WHAT TO DO -
Would you give the listing back word for word once its pictures are removed?

--- --- ---

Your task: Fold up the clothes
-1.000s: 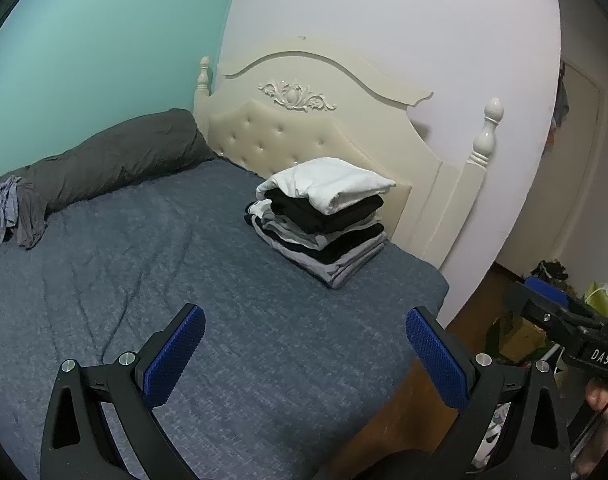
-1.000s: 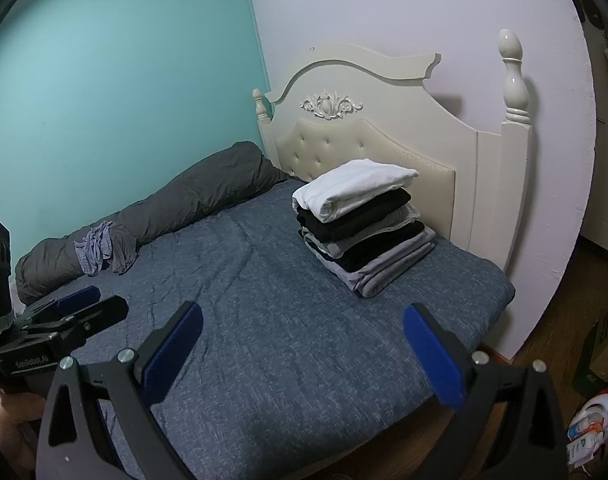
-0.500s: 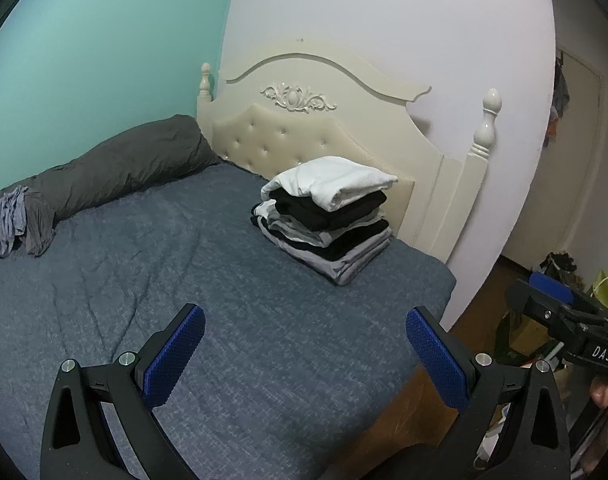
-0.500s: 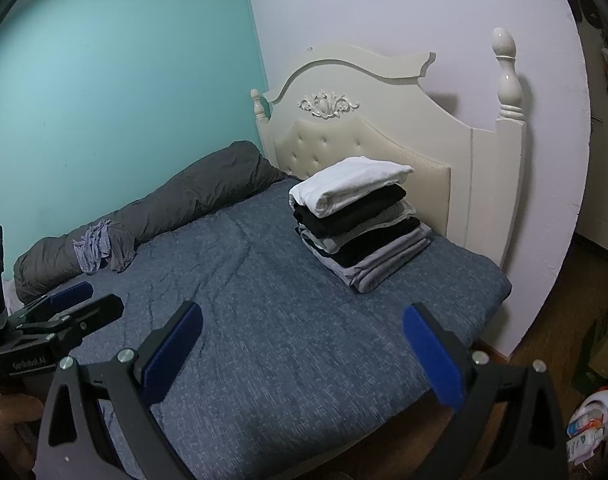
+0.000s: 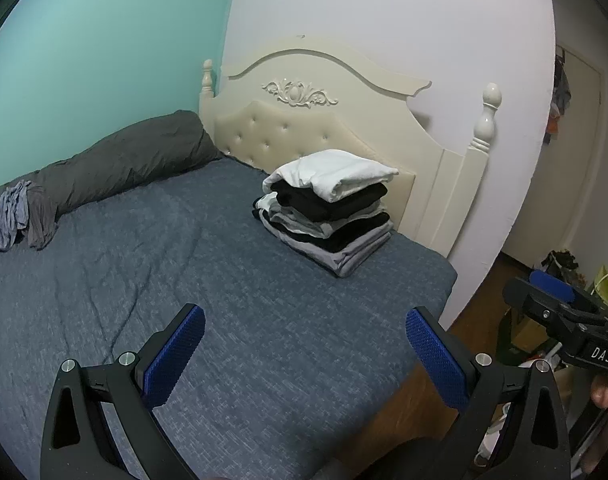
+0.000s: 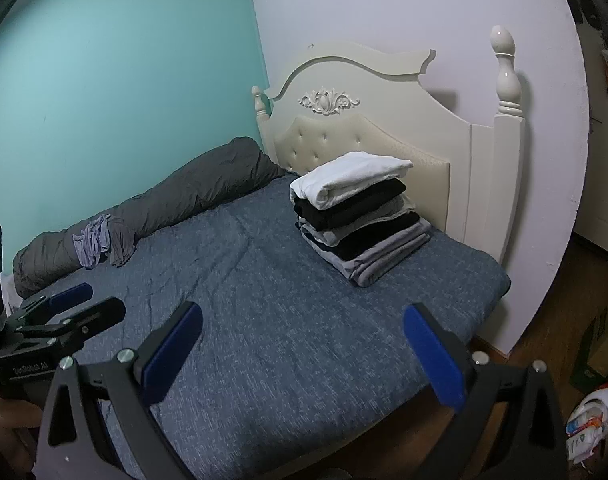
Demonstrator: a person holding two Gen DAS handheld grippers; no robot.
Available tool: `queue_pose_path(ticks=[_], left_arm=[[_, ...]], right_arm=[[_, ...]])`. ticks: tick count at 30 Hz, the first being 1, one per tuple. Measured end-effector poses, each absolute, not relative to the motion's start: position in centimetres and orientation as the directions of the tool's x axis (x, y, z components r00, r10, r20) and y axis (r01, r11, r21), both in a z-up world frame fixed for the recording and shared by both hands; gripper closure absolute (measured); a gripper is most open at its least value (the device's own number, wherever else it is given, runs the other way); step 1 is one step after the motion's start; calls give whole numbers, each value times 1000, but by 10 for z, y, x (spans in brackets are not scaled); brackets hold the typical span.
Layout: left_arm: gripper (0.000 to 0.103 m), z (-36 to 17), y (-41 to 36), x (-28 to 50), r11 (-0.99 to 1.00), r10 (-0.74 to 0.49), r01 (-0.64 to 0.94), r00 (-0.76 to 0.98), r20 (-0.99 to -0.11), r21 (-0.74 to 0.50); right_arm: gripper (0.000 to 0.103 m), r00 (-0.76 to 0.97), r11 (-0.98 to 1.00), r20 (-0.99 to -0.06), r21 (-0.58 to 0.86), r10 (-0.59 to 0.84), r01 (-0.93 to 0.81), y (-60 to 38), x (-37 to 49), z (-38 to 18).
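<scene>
On the far right of the bed (image 5: 232,280), against the headboard (image 5: 304,128), sits the stack of folded clothes (image 5: 328,212) (white item on top). Unfolded grey garments (image 5: 18,216) lie far left on the rolled duvet (image 5: 136,156). Left gripper (image 5: 304,352) and right gripper (image 6: 304,348) hover above the near edge, jaws released, empty.
</scene>
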State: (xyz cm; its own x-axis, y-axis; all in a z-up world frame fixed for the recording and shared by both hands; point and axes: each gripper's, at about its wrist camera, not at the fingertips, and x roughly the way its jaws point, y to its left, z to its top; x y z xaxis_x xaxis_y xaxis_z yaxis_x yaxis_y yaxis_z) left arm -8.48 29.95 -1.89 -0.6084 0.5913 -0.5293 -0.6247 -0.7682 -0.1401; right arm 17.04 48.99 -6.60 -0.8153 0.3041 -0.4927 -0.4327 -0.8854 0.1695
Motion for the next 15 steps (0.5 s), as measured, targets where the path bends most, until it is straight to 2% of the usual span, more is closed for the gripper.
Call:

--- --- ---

ANSWER BOX -
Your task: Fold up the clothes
-1.000s: 
-1.000s: 
-0.500s: 
-0.500s: 
+0.000s: 
+0.000s: 
Demonstrator: a person holding two Gen DAS handheld grippers; no robot.
Available tool: `queue_pose_path(ticks=[_], left_arm=[[_, ...]], right_arm=[[_, ...]])`. ticks: tick count at 30 Hz, the first being 1, one per tuple. Measured end-effector poses, each absolute, not relative to the motion's start: position in centimetres and orientation as the directions of the tool's x axis (x, y, z components r00, r10, r20) and y axis (r01, r11, r21), both in a z-up world frame fixed for the recording and shared by both hands; gripper closure absolute (measured); a gripper is most open at its least value (the device's own number, wherever else it is given, runs the other way); step 1 is one step after the motion's start; calls give whole numbers, each value times 1000, but by 10 for z, y, x (spans in brackets are not scaled); brackets hold the typical span.
Layout: left_arm: gripper (0.000 to 0.103 m), z (-36 to 17), y (-41 to 36), x (-28 to 50), r11 (-0.99 to 1.00), r10 (-0.74 to 0.49), r01 (-0.64 to 0.94), r00 (-0.76 to 0.98), r20 (-0.99 to -0.11), r21 (-0.74 to 0.50); right_arm: gripper (0.000 to 0.103 m), r00 (-0.76 to 0.97), r11 (-0.98 to 1.00), r20 (-0.99 to -0.06), r21 (-0.58 to 0.86), r10 (-0.59 to 0.84), r01 (-0.93 to 0.81), y (-60 to 38), x (-37 to 49), z (-38 to 18).
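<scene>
On the far right of the bed (image 5: 232,280), against the headboard (image 5: 304,128), sits the stack of folded clothes (image 5: 328,212) (white item on top). Unfolded grey garments (image 5: 18,216) lie far left on the rolled duvet (image 5: 136,156). Left gripper (image 5: 304,352) and right gripper (image 6: 304,348) hover above the near edge, jaws released, empty.
</scene>
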State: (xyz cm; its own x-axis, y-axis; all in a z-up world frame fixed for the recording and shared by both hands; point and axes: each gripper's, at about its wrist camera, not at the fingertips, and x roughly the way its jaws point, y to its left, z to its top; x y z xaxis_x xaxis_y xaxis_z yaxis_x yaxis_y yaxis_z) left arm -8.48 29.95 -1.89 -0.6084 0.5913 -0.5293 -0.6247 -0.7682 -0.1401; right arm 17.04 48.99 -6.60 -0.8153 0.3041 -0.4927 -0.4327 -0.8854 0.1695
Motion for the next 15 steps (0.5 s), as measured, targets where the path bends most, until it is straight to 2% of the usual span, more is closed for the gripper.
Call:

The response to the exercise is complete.